Technically some outpatient or day surgery paediatric roles may not mandate PALS on day one, but in practice, the vast majority of acute paediatric nursing positions in the GCC — ward, ED, PICU — require current PALS before your start date or within 3 months of joining. If you are applying and don't yet have PALS, get it before you apply — it removes an obstacle and signals commitment. The AHA course runs in most English-speaking countries and many GCC hospitals run in-house provider courses for new joiners. PALS cards from AHA are universally accepted across the GCC.

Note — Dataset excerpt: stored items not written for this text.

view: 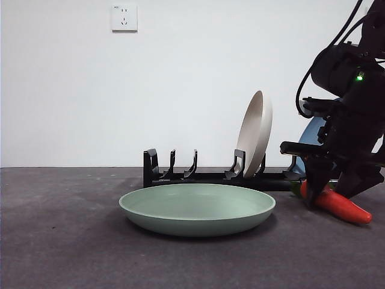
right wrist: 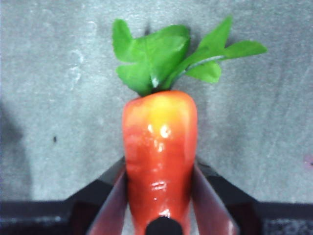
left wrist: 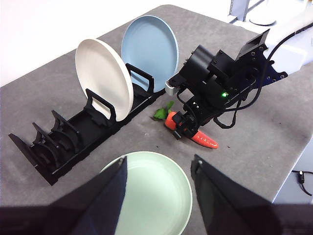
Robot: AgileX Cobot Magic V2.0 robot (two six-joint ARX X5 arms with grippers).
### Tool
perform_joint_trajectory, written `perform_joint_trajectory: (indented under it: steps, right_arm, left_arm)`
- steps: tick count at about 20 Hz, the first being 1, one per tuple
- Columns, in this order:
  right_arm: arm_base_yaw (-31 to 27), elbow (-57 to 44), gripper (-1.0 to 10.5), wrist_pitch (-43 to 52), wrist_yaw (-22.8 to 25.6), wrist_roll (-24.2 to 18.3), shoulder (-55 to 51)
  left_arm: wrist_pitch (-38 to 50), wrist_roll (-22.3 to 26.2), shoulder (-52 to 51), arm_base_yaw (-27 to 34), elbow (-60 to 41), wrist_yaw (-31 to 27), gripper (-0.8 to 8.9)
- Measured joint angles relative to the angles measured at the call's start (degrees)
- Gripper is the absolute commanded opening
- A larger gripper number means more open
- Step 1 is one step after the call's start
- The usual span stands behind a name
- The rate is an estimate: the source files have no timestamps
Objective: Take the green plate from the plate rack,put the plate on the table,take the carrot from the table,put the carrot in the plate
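The green plate point(view: 197, 208) is sitting low in the frame's center. At lower right, the right gripper point(view: 329, 191) is clamping the carrot point(view: 340, 205); the left gripper point(left wrist: 157, 196) is hanging open.

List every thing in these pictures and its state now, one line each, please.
green plate: flat on the table, empty.
carrot: lying on the table, between the right gripper's jaws.
beige plate: upright in the plate rack.
blue plate: upright in the rack.
right gripper: shut on the carrot.
left gripper: open, above the green plate.
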Motion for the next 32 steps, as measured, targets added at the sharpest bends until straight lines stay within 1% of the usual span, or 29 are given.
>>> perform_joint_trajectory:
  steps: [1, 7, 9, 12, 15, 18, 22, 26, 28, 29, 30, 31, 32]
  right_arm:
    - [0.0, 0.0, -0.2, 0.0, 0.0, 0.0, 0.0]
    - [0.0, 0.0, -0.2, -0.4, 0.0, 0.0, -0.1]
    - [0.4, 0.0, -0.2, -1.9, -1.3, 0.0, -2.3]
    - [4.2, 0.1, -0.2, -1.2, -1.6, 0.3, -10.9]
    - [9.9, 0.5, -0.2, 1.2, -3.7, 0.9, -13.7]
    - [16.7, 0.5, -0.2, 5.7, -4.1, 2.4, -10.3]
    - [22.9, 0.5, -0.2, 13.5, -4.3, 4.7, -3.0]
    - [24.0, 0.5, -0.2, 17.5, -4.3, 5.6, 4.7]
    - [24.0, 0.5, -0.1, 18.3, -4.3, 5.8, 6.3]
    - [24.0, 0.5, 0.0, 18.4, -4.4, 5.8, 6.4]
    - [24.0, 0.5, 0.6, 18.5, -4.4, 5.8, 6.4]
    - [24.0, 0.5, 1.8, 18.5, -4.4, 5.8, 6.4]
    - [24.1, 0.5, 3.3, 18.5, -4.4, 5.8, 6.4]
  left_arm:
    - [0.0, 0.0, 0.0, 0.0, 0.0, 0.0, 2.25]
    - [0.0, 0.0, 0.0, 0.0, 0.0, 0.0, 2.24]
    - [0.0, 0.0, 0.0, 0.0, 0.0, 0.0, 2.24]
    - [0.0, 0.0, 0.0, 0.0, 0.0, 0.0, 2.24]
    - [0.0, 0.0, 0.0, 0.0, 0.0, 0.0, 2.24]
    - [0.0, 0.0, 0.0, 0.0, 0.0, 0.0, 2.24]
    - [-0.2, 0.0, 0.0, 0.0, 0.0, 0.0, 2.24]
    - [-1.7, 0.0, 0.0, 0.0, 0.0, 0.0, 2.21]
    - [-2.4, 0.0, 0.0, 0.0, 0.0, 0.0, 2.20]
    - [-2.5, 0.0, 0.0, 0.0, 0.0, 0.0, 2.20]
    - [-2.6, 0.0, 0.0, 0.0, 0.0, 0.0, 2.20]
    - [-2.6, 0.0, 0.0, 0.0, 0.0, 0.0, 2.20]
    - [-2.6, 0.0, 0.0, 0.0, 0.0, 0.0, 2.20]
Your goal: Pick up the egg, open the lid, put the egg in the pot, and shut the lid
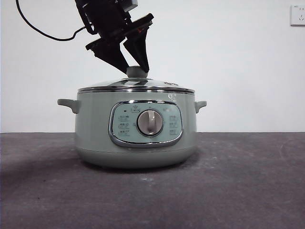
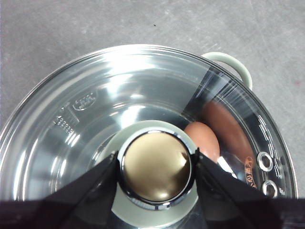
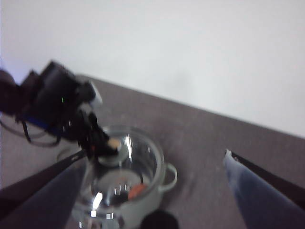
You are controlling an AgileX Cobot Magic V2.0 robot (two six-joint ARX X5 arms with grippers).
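Observation:
The pale green pot (image 1: 95, 124) stands mid-table with the glass lid (image 1: 138, 85) sitting flat on its rim. My left gripper (image 1: 135, 64) reaches down from above, and its jaws press both sides of the lid's knob (image 2: 155, 167). The reddish-brown egg (image 2: 202, 138) lies inside the pot and shows through the glass. A blurred reflection of it shows on the inner wall. My right gripper (image 3: 157, 155) hangs high and off to one side, with its jaws wide apart and empty. From there it sees the pot (image 3: 157, 186), the egg (image 3: 137, 191) and the left gripper (image 3: 95, 138).
The dark grey table (image 1: 238, 181) stretches to both sides of the pot. A white wall stands behind, with a socket (image 1: 298, 14) at the top right. The arm's black cable (image 1: 43, 31) hangs at the top left.

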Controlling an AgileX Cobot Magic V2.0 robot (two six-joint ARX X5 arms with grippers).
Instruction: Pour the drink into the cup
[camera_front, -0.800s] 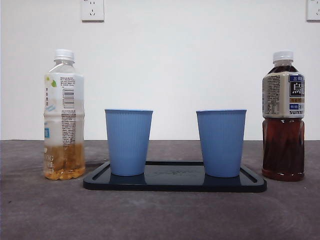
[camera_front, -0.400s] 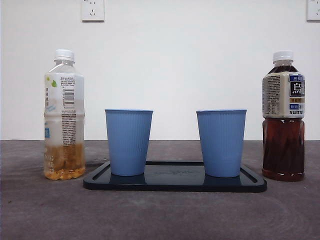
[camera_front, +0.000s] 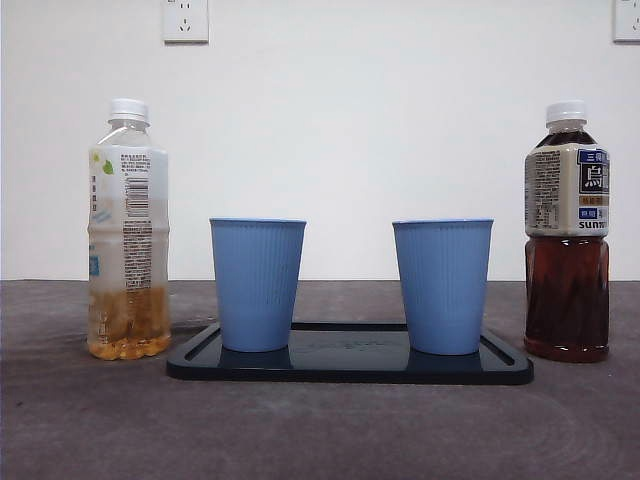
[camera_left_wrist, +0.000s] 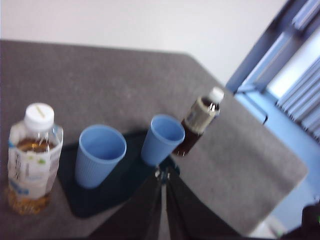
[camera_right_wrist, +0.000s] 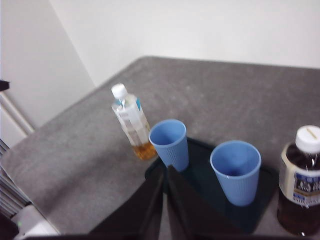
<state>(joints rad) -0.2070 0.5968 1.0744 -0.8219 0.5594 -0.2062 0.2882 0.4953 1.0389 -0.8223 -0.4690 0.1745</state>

There are meaningful differences worth knowing. The positives: better nurse-to-patient ratios than most NHS wards, newer equipment, less financial pressure on the ward, and better access to specialist support. Families are highly engaged, which is mostly a positive. The adjustments: extended family presence at the bedside is more intense than most Western nurses are used to — set boundaries gently and consistently. Communication may involve language barriers — many GCC nurses work with Arabic-speaking families and a basic Arabic phrasebook for paediatrics helps enormously. For Philippine nurses: the transition is generally smooth — Filipino nurses are hugely valued across GCC paediatrics, and the cultural adaptability is typically excellent.

GCC PICUs — particularly at Sidra, KASCH, Cleveland Clinic Abu Dhabi, and SQUH — operate to international standards and in many cases exceed what you would find in a regional UK or Australian hospital. Staffing ratios are 1:1 or 1:2. Equipment is state-of-the-art: HFOV ventilators, HFNC, continuous EEG monitoring, ECMO at major centres. Protocols are evidence-based and regularly updated. What is different: the case mix may include more cardiac surgical patients and congenital conditions than you're used to, and there is a higher volume of post-operative oncology and BMT patients at the larger specialist centres. Plan for a comprehensive orientation and don't be afraid to ask for supernumerary time if the acuity is higher than your previous experience.

This is a real clinical and ethical challenge in GCC paediatrics. Your first step is always to understand why — is it fear? Misunderstanding? Religious belief? Language barrier? Most parental refusals dissolve with better communication, an interpreter, and a quiet conversation that addresses the underlying concern. If refusal persists and the child is at significant risk, escalate immediately to your nurse manager and the medical team. GCC hospitals all have ethics committees and legal teams. In emergencies involving a child's life, most GCC legal frameworks allow treatment to proceed in the child's best interests. Document everything — the conversation, who was present, what was said, and the clinical reasoning. Never act against parental wishes without senior and legal oversight unless the situation is immediately life-threatening.

You don't need to speak fluent Arabic — GCC hospitals have interpreter services — but a few warm, child-friendly phrases go a very long way in building rapport with families:

  • Marhaba (مرحبا) — Hello / Welcome
  • Kaif halak? (كيف حالك؟) — How are you? (to a child)
  • La takhaaf (لا تخاف) — Don't be afraid
  • Shater (شاطر) — Well done / clever (children love this!)
  • Wain al-alam? (وين الألم؟) — Where is the pain?
  • Kam umruk? (كم عمرك؟) — How old are you?
  • Hatha mish mu'allim (هذا مش مؤلم) — This won't hurt (use carefully!)
  • Mabrook (مبروك) — Congratulations (great for children who have been brave)

Even mispronounced, these phrases signal respect and warmth — and they consistently light up the faces of children and parents alike.